**** Data supplied

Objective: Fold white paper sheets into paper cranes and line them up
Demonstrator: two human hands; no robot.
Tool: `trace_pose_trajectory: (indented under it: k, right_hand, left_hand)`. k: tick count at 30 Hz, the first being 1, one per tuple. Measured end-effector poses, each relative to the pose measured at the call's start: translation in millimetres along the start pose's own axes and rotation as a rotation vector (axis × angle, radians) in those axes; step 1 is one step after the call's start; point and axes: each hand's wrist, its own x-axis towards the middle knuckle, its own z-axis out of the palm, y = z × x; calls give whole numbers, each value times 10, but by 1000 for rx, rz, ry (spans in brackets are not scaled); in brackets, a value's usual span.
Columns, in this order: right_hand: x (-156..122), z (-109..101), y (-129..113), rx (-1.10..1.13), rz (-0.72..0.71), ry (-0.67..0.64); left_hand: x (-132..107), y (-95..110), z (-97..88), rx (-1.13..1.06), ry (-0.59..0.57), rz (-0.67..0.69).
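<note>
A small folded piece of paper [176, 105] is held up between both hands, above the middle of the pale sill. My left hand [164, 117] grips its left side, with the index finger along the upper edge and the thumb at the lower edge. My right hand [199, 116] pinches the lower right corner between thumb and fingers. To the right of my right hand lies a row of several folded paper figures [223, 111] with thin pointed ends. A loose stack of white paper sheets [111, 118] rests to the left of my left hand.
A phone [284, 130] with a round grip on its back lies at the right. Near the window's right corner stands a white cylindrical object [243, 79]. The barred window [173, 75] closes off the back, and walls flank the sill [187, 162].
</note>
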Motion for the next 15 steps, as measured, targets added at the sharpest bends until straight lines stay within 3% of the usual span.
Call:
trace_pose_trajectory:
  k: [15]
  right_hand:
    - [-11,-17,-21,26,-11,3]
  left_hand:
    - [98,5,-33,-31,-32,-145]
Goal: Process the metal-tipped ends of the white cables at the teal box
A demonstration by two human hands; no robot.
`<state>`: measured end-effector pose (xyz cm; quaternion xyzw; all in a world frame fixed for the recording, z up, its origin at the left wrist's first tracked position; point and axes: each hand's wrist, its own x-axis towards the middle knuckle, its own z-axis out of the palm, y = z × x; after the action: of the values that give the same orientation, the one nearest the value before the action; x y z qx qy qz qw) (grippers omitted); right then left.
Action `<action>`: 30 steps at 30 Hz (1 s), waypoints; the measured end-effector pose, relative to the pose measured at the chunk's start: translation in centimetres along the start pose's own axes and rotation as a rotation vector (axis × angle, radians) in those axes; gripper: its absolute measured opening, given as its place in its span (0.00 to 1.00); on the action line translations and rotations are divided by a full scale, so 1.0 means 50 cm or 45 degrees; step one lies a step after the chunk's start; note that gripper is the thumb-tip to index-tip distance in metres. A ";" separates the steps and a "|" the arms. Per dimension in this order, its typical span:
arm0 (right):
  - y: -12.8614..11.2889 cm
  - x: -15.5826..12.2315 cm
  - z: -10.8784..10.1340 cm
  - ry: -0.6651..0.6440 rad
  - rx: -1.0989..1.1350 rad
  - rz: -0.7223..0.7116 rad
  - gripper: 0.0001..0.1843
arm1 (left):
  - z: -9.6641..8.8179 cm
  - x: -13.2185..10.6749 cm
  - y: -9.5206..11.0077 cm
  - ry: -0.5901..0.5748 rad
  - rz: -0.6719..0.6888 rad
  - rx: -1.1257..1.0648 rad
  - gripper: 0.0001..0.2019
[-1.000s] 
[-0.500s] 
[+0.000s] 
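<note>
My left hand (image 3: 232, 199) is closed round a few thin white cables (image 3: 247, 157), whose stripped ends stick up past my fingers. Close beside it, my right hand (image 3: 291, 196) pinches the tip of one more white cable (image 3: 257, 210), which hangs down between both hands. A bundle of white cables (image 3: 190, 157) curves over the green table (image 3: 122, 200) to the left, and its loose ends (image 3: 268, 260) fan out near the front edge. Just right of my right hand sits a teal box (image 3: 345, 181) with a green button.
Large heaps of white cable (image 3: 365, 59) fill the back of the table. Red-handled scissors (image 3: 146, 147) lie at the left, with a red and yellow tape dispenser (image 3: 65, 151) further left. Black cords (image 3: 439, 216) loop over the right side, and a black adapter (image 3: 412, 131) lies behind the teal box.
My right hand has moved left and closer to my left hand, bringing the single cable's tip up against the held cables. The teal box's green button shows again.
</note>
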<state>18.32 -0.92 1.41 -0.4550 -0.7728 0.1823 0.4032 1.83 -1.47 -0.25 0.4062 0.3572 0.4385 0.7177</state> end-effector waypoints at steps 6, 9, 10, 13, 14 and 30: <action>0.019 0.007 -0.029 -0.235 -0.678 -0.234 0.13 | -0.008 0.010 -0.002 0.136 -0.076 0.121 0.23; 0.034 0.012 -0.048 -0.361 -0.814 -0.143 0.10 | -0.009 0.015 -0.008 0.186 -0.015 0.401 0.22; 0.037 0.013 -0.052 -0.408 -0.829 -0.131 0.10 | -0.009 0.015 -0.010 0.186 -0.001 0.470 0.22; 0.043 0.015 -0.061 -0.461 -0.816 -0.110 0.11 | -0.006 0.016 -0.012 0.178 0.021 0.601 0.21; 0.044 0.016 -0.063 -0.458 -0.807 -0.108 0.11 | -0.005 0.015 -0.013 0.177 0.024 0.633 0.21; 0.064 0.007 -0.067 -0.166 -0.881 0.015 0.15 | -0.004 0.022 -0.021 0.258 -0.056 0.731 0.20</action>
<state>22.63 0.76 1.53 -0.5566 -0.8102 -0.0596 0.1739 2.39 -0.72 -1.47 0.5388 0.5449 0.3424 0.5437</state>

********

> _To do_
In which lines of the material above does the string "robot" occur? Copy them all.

> _Result for this task_
Demonstrator: two human hands; no robot.
A demonstration by two human hands; no robot.

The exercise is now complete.